Neither was my work "complex." I did the same things every single day. I filed papers, I made phone calls, I met with clients. Then I consulted with my boss and we discussed how to make the most money from cases. True, the work involved technical expertise that I learned in law school. But it was all dismally formulaic. It was horribly boring and stressful at the same time. It was always the same. There were knee-jerk responses for every type of case. We even sent the same standard questions to opposing counsel in every case. The details may have changed from case to case. But the overall structure was gruelingly banal. There was no "complexity." To the contrary--and applying Gladwell's contrasting term--it was "mind-numbing repetition."

And I certainly did not receive a reward to equal my effort. I made $50,000 a year in the law firm, without regard to the number of hours I worked. I was at my desk every morning before 8. I normally stayed in the office past 6:30 every evening. I even worked weekends. I brought work home. Yet no matter how much I worked or how much I won for the firm, I got the same lousy $50,000. To add insult to injury, I got a $50 bonus for Christmas after breaking my ass all year for more than 60 hours a week. My friend got nothing, so I guess that made me "lucky." In short, there was no connection between my effort and the reward I received.

I mention all this to show that every working person in America faces the same insuperable challenges. Lawyers and Fed Ex deliverymen grumble about the same thing. They are both dissatisfied with their work because they are instruments in the same private capitalist system. The same "profit principle" applies to them. And the "profit principle" does not exist to make workers happy; it exists to enrich owners. That is why Gladwell's test for "work happiness" is hopelessly utopian. Our system does not exist to grant workers autonomy, complexity or fair rewards. It strips away those things because they are inconsistent with the profit principle. If workers suddenly had autonomy, complexity and fair rewards, corporations would start losing money. That would be unacceptable.

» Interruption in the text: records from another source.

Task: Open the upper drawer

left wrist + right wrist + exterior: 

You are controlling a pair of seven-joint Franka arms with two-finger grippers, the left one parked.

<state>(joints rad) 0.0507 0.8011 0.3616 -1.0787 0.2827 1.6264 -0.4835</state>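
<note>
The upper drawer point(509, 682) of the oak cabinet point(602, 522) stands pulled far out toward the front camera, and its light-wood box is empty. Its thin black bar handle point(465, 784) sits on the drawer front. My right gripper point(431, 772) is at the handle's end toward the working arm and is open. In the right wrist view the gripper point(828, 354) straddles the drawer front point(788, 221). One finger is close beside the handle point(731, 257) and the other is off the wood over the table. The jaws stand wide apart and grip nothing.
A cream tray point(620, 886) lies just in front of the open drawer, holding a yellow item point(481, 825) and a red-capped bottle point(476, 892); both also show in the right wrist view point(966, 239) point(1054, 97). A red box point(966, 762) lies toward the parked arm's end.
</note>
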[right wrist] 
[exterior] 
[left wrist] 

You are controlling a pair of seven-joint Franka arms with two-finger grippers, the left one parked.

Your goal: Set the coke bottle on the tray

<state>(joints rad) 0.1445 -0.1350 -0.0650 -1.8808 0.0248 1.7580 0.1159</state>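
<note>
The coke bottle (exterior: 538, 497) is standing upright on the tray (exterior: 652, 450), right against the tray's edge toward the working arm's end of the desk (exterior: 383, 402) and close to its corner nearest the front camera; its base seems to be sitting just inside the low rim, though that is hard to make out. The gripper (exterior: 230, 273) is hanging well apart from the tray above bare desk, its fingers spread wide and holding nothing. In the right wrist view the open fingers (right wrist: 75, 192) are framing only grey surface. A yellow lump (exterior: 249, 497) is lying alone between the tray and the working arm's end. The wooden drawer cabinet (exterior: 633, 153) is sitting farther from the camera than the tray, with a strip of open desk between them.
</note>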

In the end, it does not matter whether people are happy with their work. Sigmund Freud wrote in Civilization and its Discontents that human beings have a "natural aversion to work." Strachey, trans., p. 30, fn 5. Additionally, they can never achieve the autonomy, complexity and just rewards they seek from it. People not only just don't like work; they can't get any satisfaction from it once they begin it.

People aren't supposed to be satisfied with their work. Our system is not designed to satisfy workers. And it functions just fine without satisfying them. In fact, it would break down if it did. In that light, Gladwell's criteria for "work satisfaction" are all well and good. It's just that our system works strongly to ensure that no working person ever fulfills them.

No, the only people who enjoy autonomy, complexity and just rewards in their work are the wealthy owners, employers and entrepreneurs. These are the true capitalists. These are the men who instrumentalize others. These are the men who take home the profit after cutting the paychecks. They control their own destinies. They don't listen to anyone but themselves. They get to do different stuff every day. And they set their own salary. They get it all.

There just aren't that many of them. They don't want newcomers in their club, either. So they keep membership low. That leaves more goodies for them.

They might be miserable, wretched, contemptible, exploitive fuckers. But at least they fulfill Gladwell's factors. They are satisfied with their work. Hey, if you had a mountain of money, called all the shots, did whatever you wanted all day and paid yourself a mammoth salary, wouldn't you be satisfied with your work, too? You know you would.

But that's not you. So shut up, get back to your desk and await further instructions from your supervisor.